→ **ACTIVITY**: Wherever "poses" appears in a line of the listing, report that line.

→ **MATERIAL FOR THIS TASK**:

####################

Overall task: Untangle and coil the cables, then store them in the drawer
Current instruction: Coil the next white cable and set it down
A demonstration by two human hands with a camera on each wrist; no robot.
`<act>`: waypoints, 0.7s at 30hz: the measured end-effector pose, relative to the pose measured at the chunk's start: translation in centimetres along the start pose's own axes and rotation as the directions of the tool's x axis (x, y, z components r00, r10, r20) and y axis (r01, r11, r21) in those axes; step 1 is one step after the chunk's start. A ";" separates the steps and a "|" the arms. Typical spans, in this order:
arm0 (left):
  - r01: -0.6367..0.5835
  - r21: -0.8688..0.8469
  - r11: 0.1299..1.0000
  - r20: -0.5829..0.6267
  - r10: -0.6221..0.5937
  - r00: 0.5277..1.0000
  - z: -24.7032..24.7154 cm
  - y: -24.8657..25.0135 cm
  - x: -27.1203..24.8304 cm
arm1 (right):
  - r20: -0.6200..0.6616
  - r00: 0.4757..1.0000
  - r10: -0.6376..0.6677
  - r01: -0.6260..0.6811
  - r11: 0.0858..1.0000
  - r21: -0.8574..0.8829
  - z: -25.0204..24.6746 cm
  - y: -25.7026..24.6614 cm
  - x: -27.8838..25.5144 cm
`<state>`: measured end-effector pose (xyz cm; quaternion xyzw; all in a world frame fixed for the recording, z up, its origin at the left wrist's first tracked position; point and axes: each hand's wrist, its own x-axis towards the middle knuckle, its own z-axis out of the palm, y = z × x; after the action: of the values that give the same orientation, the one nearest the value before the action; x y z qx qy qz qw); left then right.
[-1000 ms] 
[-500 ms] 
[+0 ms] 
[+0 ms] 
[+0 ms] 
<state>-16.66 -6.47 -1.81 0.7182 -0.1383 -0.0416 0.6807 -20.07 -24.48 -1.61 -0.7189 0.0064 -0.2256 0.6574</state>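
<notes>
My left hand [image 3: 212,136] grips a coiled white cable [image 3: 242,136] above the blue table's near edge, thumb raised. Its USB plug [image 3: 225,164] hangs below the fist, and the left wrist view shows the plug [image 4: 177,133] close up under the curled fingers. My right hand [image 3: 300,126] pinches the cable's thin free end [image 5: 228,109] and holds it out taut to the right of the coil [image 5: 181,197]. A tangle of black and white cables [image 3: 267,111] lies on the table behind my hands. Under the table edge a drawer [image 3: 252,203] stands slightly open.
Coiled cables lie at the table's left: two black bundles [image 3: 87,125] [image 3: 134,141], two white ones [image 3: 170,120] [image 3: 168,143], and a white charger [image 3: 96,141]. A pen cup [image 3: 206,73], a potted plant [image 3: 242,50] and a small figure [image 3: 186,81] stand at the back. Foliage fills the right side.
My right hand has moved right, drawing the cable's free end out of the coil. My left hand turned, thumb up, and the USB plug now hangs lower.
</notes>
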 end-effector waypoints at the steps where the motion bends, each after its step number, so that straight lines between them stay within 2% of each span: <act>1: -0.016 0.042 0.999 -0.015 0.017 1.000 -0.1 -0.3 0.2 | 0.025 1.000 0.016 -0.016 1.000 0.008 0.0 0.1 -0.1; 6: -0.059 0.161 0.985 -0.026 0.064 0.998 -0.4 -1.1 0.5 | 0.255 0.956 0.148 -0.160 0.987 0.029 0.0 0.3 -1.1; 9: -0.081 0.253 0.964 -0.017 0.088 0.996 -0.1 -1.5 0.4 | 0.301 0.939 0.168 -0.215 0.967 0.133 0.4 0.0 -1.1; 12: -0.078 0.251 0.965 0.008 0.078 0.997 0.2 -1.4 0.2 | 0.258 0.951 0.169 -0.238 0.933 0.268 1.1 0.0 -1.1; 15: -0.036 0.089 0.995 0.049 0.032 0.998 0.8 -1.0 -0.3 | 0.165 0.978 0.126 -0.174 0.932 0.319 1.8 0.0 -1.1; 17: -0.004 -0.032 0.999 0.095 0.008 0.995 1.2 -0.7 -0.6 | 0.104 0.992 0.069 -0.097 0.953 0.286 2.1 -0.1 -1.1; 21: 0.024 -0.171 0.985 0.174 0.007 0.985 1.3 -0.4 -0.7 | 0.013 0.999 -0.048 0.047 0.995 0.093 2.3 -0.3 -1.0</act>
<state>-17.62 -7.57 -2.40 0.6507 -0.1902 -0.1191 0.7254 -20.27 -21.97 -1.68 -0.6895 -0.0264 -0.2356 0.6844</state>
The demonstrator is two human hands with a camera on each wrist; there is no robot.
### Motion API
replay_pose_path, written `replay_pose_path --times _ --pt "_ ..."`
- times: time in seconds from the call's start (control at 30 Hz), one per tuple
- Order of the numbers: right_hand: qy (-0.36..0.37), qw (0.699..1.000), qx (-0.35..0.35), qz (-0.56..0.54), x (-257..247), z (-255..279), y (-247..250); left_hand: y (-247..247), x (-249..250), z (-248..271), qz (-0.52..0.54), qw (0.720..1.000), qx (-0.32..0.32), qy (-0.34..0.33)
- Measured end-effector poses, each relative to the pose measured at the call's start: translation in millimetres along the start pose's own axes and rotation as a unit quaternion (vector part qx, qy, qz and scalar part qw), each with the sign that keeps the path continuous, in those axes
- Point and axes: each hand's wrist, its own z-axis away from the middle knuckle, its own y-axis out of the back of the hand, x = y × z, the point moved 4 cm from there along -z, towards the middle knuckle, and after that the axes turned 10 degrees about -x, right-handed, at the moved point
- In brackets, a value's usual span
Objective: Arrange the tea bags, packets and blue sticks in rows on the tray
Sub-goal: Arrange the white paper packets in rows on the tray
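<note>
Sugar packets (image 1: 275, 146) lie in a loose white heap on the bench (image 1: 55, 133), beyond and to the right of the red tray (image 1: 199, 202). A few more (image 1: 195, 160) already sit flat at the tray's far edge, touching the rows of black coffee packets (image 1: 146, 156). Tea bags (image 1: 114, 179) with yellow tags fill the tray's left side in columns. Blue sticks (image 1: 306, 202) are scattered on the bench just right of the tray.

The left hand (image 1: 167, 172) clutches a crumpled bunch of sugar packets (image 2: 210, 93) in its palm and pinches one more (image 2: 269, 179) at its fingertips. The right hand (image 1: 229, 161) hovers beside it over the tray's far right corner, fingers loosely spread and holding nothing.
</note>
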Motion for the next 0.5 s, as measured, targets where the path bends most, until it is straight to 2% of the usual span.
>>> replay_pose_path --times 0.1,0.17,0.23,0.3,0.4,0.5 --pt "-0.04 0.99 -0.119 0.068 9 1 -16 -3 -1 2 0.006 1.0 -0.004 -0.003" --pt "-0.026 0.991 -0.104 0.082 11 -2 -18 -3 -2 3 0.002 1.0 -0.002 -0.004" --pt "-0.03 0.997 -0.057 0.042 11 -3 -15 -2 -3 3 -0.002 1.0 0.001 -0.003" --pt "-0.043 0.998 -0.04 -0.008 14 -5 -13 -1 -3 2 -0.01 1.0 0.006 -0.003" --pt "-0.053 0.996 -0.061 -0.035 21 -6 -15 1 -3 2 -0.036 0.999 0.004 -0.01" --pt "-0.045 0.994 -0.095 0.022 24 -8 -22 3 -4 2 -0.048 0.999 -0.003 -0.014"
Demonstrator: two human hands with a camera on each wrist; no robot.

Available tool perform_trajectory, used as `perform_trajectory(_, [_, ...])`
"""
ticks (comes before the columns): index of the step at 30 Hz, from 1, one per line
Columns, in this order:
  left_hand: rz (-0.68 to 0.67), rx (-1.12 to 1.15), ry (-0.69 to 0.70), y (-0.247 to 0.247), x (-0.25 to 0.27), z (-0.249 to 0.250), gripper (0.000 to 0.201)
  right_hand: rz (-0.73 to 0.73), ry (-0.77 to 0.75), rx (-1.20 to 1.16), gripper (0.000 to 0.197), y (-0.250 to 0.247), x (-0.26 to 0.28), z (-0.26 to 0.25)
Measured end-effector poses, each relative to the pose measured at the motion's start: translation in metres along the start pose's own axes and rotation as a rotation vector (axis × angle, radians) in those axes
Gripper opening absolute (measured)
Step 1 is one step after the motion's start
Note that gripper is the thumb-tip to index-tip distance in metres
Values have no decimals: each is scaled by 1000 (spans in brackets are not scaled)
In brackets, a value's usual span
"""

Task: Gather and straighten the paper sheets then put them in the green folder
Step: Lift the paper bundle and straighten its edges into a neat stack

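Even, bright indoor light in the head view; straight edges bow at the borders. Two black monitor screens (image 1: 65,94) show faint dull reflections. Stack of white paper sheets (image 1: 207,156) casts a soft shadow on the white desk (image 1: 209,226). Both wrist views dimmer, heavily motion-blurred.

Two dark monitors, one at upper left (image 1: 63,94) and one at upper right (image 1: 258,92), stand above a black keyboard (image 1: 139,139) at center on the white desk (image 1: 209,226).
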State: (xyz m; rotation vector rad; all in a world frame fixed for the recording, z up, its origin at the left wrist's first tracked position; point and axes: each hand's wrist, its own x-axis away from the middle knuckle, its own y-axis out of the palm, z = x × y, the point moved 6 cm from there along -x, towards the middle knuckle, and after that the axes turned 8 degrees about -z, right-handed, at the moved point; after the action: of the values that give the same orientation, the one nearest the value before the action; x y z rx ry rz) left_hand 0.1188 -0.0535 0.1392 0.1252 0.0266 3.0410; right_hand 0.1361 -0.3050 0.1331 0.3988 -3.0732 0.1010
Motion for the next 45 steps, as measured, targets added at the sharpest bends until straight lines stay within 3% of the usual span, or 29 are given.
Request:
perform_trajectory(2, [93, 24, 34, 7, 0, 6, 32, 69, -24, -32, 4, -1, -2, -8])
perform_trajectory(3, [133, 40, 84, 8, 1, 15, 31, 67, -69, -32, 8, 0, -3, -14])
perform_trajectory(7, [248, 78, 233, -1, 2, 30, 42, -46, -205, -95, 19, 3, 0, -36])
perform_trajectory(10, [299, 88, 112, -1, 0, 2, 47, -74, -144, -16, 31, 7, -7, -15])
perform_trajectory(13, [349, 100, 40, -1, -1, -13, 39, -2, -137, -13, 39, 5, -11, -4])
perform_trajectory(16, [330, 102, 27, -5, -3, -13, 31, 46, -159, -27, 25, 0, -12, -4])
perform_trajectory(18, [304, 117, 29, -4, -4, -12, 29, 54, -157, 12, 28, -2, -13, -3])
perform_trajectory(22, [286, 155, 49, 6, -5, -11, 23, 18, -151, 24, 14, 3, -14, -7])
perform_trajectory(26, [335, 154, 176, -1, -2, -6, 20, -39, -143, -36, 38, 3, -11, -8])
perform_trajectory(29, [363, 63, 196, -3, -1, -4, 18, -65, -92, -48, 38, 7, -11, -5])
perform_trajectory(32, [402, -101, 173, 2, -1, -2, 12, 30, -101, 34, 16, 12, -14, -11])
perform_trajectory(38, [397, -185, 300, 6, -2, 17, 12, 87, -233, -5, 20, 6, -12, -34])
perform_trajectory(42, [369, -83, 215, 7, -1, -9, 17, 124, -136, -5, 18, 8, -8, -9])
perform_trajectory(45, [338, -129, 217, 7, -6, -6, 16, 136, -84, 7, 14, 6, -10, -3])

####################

→ **TASK ANSWER**:
- Measured end-effector poses, each relative to the pose measured at the call's start: translation in millimetres along the start pose's own axes and rotation as a unit quaternion (vector part qx, qy, qz and scalar part qw), each with the sign that keeps the path continuous, in those axes
Measured end-effector poses, each relative to the pose measured at the motion's start: translation in metres along the start pose's own axes and rotation as a rotation vector (axis × angle, radians) in those axes

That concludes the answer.